Voy al almacén ahora mismo.

—¿Vienes aquí?

—¿Esperabas que me quedara sentada e ignorara todo esto?

—Oh cielos, le informaré a Cole sobre esto.

—No puedes.

No lo hagas.

Estaré allí en una hora o dos, adiós por ahora.

—Desconecté la llamada y salté de la cama.

Después de vestirme con un traje azul, me arreglé el cabello, me apliqué un poco de maquillaje, me puse mis tacones de tres pulgadas, me rocié perfume, agarré mi bolso negro de Dior y salí de mi habitación.

—¿Adónde vas?

Pensé que querías estudiar —me detuvo la Niñera Samantha en el camino.

—Sí, recibí una llamada urgente; mi amigo necesita ayuda.

Voy a ayudarlo —le informé antes de alejarme.

Llegué al garaje pero no encontré a Charles.

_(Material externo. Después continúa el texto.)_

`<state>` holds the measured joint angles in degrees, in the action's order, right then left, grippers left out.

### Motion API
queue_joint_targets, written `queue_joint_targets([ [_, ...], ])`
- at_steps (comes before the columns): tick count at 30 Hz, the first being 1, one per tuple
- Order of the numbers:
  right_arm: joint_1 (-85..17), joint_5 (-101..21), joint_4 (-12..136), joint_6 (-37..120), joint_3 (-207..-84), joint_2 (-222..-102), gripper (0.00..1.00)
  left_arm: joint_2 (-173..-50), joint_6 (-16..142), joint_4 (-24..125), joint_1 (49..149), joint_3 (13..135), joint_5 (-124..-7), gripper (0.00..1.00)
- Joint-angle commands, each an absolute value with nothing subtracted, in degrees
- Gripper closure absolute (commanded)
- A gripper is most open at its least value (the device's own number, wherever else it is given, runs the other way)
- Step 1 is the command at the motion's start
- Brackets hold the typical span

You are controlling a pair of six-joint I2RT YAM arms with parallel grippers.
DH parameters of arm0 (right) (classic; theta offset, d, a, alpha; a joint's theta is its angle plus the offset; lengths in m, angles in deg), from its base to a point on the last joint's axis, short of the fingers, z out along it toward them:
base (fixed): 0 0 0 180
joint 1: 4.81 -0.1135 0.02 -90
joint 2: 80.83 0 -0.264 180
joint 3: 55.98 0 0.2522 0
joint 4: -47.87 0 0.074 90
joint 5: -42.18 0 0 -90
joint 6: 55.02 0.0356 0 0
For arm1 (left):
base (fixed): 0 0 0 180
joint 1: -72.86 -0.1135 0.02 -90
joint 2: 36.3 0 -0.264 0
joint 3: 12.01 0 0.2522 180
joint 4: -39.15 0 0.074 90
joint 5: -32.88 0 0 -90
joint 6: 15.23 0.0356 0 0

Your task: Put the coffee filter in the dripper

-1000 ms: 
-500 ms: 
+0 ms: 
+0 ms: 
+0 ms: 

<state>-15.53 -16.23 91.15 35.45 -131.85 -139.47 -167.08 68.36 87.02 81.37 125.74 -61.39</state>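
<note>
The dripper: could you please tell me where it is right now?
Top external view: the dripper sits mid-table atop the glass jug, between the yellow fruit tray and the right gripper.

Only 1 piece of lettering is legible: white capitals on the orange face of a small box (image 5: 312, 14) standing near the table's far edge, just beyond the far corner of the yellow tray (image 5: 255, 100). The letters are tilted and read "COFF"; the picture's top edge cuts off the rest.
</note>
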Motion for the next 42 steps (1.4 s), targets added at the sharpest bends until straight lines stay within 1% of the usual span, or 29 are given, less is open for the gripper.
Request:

Tampoco esperaba verlo aquí; él no sabe sobre esta cita.

Salí del garaje y me acerqué a uno de los guardias de patrulla.

—Necesito que vayas al almacén conmigo; también, informa a Charles sobre este viaje.

Los necesito a los dos.

—¿Los…

hermanos saben sobre esto?

—Sí.

Busca a Charles y encuéntrame en el garaje.

—Está bien, Srta.

—El guardia se fue, y regresé al garaje.

—Te diriges al almacén.

—Charles apareció con el guardia minutos después.

—Sí.

—¿Cuál?

Le describí el almacén, y él entendió.

—¿Quieres que él venga con nosotros?

—Sí, ¿sabes pelear?

—¿Pelear?

¿Vamos allí a pelear con alguien?

—Sí.

Van allí a pelear.

Los dos hombres intercambiaron miradas.

—¿Puedo saber tu nombre, por favor?

—Miré al otro guardia.

—Patrick.

—Bien, Patrick, te elegí porque pareces muy intimidante.

Él sonrió con satisfacción.

—¿En serio?

—Sí, das miedo.

Estoy segura de que con tu mera presencia asustarás a esos hombres.

—Bien, estoy a tu servicio.

—Vamos.

Subimos al vehículo y llegamos al almacén setenta y cuatro minutos después.

Aparcamos en el mismo lugar que la vez anterior.

Le envié un mensaje a Sandra, y Sandra apareció ante mí al segundo siguiente.

—Llévanos con esos hombres, los que acosaron a Cole; llévanos con ellos.

—Ok…

Por aquí.

—Sandra nos condujo hacia ellos.

—Los tres.

—Sandra señaló a los hombres.

Los tres eran masculinos y bajos; uno tenía barriga prominente, y dos eran un poco grandes, pero ninguno era más grande que Charles y Patrick.

Me volví hacia Patrick.

—¿Puedes vencerlos en combate?

Patrick sonrió con suficiencia.

—Será pan comido.

—Bien, quiero que los golpees hasta dejarlos en coma.

A los tres.

Tengo dinero.

Te pagaré.

También pagaré sus facturas del hospital.